Mammalian target of rapamycin (mTOR), acts as a serine/threonine kinase, plays an important role in regulating the protein synthesis and modulating autophagy by phosphorylating p70S6K and 4E-BP and Ulk-1, respectively (108, 109). The activity of mTOR regulates the cell growth and organ size (110). The AKT-mTOR axis has been reported to be involved in cardiac hypertrophy during volume overload (111). Further, the PI3K-AKT-mTOR signaling pathway has been found to participate in the DOX-induced skeleton muscle atrophy and cancer cachexia-related cardiac atrophy (112, 113). DOX was reported to impair AKT-mTOR axis by several research (82, 114–117). As reported, β2-agonist formoterol was reported to decrease protein degradation partially through inhibiting PI3K-AKT-mTOR mediated ALS, which prevented the muscle mass loss in fasted mice (118). Apart from that, the activation of PI3K-AKT signaling pathway prevented muscle atrophy via mTOR-mediated inhibition of ALS (119, 120). Wang et al. found that ghrelin ameliorated DOX-induced CMA by inhibiting excess autophagy via stimulating mTOR (62). Additionally, Hullin et al. revealed that enalapril protected against cardiotoxicity and CMA caused by DOX possibly through activating the PI3K-AKT-mTOR pathway (50). To sum up, DOX might cause CMA via inhibiting protein synthesis and activating ALS by suppressing the PI3K-AKT-mTOR pathway (Figure 1).

PI3K and p38 MAPK

The p38 MAPK family, which responses to the stress stimuli, plays an important role in cardiac development and function (121). The in vivo and in vitro evidence has shown that DOX activated the p38 MAPK pathway, which contributed to the DIC (89, 100, 122, 123). McLean et al. reported that suppression of PI3Kα with BYL719 or DOX activated p38 MAPK (94). The stimulation of p38 MAPK is correlative with the muscle wasting. Puigserver et al. found that p38 MAPK activation led to mitochondrial uncoupling and energy expenditure in muscle wasting (124). In addition, Fukawa et al. reported that cancer-secreted inflammatory factors resulted into the excessive fatty acid oxidation and the activation of p38 MAPK, which led to muscle atrophy (125). Several studies have revealed that the activation of p38 MAPK was responsible for DOX-induced CMA. Szeto-Schiller 31 (SS31), an antioxidant peptide, inhibited p38 MAPK phosphorylation and CMA induced by DOX (122). Diosgenin, a steroidal saponin of Dioscorea opposite, alleviated DOX-induced HW and HW/BW ratio reduction possibly via suppressing p38 MAPK (123). Further, therapeutic inhibition of p38 MAPK signaling mitigated DOX-induced CMA (94). However, the mechanism that downstream the p38 MAPK in DOX-induced CMA is beyond well established.
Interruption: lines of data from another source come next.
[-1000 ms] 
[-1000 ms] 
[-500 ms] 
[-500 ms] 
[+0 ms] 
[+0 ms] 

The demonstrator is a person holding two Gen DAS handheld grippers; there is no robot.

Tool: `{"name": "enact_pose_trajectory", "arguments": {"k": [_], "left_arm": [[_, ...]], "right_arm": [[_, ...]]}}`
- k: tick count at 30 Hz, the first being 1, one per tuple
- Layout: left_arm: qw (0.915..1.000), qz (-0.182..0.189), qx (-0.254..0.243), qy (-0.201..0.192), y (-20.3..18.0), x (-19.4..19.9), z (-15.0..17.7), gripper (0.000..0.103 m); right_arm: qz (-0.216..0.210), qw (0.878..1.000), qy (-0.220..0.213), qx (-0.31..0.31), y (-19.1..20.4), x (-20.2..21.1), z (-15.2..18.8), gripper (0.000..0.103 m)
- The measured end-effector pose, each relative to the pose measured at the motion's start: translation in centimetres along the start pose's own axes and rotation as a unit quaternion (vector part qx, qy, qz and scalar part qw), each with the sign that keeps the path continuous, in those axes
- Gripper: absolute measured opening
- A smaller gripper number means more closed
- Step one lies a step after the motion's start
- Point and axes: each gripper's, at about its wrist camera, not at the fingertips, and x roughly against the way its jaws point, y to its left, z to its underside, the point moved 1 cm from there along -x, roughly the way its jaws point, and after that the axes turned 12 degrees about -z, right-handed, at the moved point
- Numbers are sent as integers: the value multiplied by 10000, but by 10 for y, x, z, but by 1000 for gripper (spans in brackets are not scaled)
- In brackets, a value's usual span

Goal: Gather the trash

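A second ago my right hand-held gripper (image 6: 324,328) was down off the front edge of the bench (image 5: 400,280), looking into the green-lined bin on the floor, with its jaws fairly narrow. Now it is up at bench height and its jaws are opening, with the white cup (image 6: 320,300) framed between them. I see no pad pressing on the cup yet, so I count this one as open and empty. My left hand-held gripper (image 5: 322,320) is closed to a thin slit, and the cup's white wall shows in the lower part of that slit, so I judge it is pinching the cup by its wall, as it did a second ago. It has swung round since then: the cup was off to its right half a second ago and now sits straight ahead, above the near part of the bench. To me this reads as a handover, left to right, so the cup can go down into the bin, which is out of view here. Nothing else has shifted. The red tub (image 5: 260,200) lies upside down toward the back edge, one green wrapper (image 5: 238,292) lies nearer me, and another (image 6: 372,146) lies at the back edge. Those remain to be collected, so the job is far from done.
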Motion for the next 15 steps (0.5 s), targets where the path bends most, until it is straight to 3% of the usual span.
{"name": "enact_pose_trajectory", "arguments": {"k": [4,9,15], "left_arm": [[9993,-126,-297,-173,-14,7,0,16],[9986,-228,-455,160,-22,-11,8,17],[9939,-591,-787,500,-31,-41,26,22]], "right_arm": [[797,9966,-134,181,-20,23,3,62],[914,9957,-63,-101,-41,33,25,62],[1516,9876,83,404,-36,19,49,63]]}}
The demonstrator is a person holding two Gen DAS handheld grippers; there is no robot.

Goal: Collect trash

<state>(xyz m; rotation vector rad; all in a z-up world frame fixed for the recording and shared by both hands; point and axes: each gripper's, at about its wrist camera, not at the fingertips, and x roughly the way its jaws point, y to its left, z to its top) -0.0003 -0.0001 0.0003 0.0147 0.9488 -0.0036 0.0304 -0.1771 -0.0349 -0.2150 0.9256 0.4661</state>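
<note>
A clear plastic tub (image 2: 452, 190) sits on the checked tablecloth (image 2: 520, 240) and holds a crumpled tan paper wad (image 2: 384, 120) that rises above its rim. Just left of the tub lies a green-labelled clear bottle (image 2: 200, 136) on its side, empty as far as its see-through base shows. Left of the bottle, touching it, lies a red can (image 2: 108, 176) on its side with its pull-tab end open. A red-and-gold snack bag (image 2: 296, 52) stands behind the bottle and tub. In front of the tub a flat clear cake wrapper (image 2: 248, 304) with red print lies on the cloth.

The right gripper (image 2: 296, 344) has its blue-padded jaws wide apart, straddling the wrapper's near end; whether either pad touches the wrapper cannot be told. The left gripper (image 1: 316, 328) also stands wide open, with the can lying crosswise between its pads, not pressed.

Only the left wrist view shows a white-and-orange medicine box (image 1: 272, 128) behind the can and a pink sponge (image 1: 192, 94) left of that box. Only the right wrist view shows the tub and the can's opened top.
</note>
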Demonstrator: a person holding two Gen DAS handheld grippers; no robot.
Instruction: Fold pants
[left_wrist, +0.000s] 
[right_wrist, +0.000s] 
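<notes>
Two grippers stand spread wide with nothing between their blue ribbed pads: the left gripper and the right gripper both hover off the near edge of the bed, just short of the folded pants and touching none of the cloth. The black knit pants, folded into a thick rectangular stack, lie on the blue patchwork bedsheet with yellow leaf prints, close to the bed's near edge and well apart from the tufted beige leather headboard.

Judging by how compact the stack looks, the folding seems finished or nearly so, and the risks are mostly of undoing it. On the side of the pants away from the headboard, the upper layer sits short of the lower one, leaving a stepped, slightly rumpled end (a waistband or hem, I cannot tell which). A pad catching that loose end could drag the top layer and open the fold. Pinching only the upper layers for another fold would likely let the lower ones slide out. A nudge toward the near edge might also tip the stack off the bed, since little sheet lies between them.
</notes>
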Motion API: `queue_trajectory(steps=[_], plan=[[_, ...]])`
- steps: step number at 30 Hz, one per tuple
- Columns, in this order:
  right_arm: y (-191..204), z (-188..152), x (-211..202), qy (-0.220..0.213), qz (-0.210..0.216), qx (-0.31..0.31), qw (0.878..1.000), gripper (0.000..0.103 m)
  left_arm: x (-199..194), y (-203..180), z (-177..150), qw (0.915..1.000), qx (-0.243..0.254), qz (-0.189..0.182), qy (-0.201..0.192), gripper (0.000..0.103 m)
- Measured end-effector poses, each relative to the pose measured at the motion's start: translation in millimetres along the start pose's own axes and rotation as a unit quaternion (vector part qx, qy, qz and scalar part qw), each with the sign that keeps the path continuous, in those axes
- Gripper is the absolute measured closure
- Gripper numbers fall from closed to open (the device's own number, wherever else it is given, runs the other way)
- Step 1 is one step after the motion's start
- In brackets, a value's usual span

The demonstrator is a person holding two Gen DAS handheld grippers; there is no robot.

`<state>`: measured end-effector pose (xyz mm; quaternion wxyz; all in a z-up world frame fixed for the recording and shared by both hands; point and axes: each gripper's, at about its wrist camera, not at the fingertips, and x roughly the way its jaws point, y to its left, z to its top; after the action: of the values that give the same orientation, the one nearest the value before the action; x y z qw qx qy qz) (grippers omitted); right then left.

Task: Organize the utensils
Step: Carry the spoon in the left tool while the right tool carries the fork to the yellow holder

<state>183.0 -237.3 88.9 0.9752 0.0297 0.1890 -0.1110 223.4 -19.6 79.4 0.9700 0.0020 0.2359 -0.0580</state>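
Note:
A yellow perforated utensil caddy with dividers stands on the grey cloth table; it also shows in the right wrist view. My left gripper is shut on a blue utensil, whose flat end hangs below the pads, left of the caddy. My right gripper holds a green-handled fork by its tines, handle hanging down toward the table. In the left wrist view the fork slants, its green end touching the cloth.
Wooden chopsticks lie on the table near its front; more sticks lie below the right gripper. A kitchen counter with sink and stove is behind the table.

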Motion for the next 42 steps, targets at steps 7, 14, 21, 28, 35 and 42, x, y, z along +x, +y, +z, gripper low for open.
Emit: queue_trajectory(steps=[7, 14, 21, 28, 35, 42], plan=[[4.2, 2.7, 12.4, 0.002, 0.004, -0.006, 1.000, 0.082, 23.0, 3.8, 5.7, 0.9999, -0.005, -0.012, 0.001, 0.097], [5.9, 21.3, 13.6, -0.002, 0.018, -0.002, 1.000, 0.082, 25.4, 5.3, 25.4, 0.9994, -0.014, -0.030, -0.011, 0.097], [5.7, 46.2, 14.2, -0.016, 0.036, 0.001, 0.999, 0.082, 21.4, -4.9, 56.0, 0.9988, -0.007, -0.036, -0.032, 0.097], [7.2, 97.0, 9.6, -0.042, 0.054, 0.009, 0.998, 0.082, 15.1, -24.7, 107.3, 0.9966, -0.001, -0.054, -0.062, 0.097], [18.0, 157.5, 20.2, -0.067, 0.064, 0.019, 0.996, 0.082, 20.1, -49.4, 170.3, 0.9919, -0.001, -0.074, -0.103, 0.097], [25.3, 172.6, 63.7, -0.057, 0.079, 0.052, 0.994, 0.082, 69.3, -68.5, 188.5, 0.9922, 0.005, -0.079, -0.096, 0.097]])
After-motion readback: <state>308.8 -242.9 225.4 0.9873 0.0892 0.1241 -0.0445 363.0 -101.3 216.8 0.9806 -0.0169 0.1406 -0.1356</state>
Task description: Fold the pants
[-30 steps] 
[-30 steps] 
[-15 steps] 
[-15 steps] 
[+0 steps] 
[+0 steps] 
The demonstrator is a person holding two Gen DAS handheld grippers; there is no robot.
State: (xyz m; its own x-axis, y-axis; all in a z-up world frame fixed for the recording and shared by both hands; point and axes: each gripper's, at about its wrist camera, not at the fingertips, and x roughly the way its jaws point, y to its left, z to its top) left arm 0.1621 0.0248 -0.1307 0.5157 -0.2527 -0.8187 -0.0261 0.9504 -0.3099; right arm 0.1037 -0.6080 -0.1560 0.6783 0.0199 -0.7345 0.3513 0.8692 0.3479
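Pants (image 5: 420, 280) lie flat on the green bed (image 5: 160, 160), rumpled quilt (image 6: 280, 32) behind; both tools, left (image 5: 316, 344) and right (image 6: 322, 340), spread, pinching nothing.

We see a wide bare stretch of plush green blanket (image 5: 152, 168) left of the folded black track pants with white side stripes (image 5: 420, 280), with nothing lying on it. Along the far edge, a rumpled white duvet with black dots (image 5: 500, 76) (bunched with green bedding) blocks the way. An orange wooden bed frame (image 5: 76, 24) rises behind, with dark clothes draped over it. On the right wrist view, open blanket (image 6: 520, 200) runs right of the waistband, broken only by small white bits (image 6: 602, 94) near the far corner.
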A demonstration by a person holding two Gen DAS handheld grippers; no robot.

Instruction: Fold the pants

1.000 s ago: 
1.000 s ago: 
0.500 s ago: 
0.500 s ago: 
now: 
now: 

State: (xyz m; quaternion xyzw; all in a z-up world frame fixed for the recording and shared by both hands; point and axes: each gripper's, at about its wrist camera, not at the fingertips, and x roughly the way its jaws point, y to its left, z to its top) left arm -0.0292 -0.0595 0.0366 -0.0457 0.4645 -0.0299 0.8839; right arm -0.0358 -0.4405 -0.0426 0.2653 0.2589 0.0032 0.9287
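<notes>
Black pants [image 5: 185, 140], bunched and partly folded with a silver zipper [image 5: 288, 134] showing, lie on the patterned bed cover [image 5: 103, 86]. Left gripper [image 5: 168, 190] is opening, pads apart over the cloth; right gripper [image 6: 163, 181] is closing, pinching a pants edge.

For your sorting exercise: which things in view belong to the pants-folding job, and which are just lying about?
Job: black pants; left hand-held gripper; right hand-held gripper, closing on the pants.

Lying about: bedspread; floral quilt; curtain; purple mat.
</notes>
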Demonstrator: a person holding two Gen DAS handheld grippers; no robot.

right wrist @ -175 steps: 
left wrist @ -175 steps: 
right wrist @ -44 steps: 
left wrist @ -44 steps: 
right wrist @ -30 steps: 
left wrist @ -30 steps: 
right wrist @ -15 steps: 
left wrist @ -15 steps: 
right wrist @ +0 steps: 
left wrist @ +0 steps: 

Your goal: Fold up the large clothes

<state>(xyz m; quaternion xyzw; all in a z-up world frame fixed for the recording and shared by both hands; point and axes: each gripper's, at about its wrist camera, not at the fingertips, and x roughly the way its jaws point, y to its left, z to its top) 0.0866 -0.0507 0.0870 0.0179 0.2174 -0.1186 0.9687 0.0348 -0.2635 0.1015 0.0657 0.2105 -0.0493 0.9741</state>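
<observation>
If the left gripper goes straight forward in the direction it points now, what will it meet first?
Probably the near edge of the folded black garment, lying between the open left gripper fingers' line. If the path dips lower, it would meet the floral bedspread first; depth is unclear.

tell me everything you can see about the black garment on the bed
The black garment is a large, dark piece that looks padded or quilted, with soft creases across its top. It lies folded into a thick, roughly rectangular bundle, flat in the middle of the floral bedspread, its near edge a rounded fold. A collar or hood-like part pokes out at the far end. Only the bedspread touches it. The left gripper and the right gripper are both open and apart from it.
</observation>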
It was reported that p38 MAPK activation resulted into the upregulation of atrogin-1 and the activation of catabolic process in cancer-induced muscle wasting (126). Pharmacological inhibition of p38 MAPK blunted DOX-induced atrogin-1 upregulation in cardiomyocytes and overexpression of atrogin-1 resulted into CMA (61). Besides, Odeh et al. reported that compromised p38 MAPK activity prevented the denervation-induced muscle atrophy through inhibiting UPS, decreasing oxidation stress, and increased clearance of damaged mitochondria (127). Ding et al. found that Activin A induced skeleton muscle atrophy via p38 mediated activation of UPS and autophagy, shown by the upregulation of atrogin-1 and LC3II (128). Therefore, DOX may induce CMA by activating catabolic process though PI3K-p38-atrogin-1 signaling pathway (Figure 1).

Therapy Strategies

Exercise

Appropriate exercise has been demonstrated to be beneficial for alleviating the muscle atrophy and improving the muscle strength (129). Wang et al. reported that moderate aerobic exercise decreased DOX exposure in cardiac tissue without altering the microvascular density (130). They found that moderate aerobic exercise during DOX treatment counteracted heart mass loss and cardiac function decline in juvenile tumor-bearing nude mice, while failed to preserve the cardiac function when exercise started after the closure of chemotherapy (130). Gomes-Santos et al. (131) found that aerobic exercise training prevented CMA, ameliorated cardiac atrophy, and attenuated exercise intolerance in mice developed with chronic DIC. While the LVEF reduction and fibrosis were not mitigated by it. Several studies have revealed the molecular mechanism underlying the effect of exercise in ameliorating DOX-induced CMA. Activation of TRPC3-Nox2 pathway contributes to the DOX-induced CMA, it was reported that voluntary exercise downregulated TRPC3 and Nox2 in a posttranslational manner (29). Further, it was reported that exercise upregulated IGF-1 mRNA expression (132) and activated PI3K-AKT impaired by DOX (133). Additionally, Kavazis et al. reported that the short-term endurance exercise training attenuated mRNA expression of some negative regulators of cardiac mass, such as FOXO1, MuRF1, myostatin but not atrogin-1, and Bnip3, which was probably associated with the activation of AMPK/PGC-1α pathway (134).

Non-Coding RNA (NcRNA)

Non-coding RNA (ncRNA), such as microRNA, small interference RNA (siRNA), long non-coding RNA (lncRNA), and circular RNA (cirRNA), plays an important role in regulating the cardiovascular system (135). Hu et al. reported that DOX treatment resulted into miR-200a downregulation both in vivo and in vitro, overexpression of miR-200a alleviated DOX-induced cardiac atrophy and cardiac dysfunction via nuclear factor (erythroid-derived 2)-like 2 (Nrf2) activation (136). Li et al. (137) also found that DOX caused elevation of miR-451 expression and miR-451 inhibition prevented the whole body wasting and cardiac atrophy and alleviated cardiotoxicity through AMPK signaling pathway in DIC mice. Moreover, Gupta et al. found that miR-212/132, a pro-hypertrophic cluster, ameliorated DOX-induced CMA and improved cardiac function by inhibiting downstream fat storage-inducing transmembrane protein 2 (Fitm2) (138). In addition, they found that Quaking, an RNA-binding protein, exerted cardiac protective effect against DOX-induced CMA and cardiotoxicity via mediating cardiac cirRNAs derived from Titin (Ttn), Formin homology 2 domain containing 3 (Fhod3), and Striatin calmodulin-binding protein 3 (Strn3) (139). It seems that interfering with ncRNAs may provide a new strategy in reversing the DOX-induced CMA, however, the related studies remain limited.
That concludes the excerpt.